Task statement
Each line in the listing below that contains "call" should be returned.

**** Recorded data ****

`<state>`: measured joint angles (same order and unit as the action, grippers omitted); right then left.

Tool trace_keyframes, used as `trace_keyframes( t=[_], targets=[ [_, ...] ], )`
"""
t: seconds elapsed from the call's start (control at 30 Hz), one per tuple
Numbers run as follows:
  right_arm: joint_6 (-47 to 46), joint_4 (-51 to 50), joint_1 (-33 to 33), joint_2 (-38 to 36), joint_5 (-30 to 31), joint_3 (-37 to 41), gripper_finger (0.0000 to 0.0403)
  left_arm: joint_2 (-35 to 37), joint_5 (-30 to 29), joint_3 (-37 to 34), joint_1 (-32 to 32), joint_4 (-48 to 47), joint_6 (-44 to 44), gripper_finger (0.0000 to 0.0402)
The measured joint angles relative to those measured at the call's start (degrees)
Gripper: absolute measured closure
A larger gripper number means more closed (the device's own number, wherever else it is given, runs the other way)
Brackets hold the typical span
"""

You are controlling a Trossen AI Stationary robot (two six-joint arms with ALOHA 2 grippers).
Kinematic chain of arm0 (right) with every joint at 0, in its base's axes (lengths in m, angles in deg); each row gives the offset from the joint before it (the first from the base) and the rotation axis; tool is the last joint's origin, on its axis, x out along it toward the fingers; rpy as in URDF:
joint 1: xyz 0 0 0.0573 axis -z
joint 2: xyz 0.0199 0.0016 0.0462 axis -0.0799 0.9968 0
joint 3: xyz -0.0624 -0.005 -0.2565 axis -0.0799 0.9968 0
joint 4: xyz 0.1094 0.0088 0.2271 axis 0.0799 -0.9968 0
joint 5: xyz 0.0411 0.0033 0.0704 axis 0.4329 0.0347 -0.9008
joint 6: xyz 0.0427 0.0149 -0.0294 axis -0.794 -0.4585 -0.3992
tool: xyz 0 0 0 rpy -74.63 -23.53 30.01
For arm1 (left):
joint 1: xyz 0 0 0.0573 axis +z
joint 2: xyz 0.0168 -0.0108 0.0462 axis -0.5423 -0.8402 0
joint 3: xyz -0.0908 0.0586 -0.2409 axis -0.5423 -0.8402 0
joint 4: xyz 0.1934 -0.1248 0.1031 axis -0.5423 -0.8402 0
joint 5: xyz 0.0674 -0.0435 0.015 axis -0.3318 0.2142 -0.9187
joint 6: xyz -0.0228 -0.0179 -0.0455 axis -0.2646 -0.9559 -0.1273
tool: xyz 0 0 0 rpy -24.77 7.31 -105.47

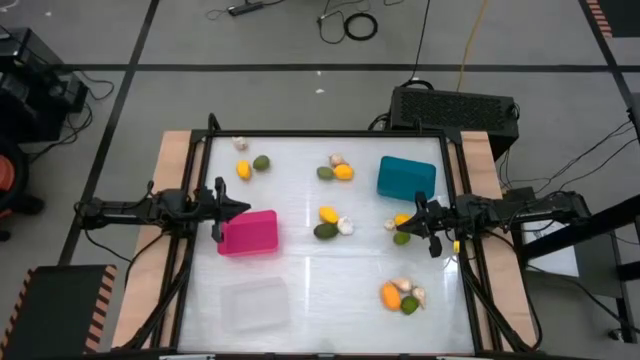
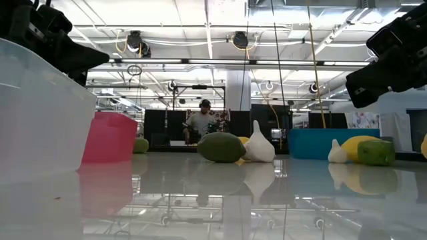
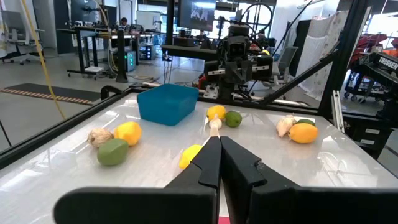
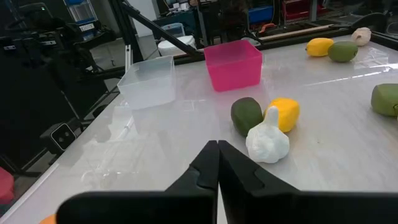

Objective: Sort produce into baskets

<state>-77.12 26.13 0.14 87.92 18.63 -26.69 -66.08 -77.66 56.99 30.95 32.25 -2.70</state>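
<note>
Bright overhead lights, table (image 1: pixel 320 270) glare

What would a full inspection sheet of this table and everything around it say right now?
Surface: glossy white table, no spills seen.
Job's things: pink basket, teal basket and clear basket all look empty; produce lies loose in mixed clusters of yellow fruit, green fruit and garlic bulb.
Clutter: nothing seen on the table besides the job's things.
Grippers: left gripper beside the pink basket, fingers shut, empty; right gripper over a small cluster near the right edge, fingers shut, empty.
Cables: loose cables on the floor beyond the table.
Surroundings: black box behind the table; a person far off.
</note>
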Motion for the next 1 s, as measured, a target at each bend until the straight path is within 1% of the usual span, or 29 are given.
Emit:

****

Output for this task
t: seconds elapsed from the call's start (control at 30 Hz), one per tuple
The measured joint angles relative to those measured at the call's start (degrees)

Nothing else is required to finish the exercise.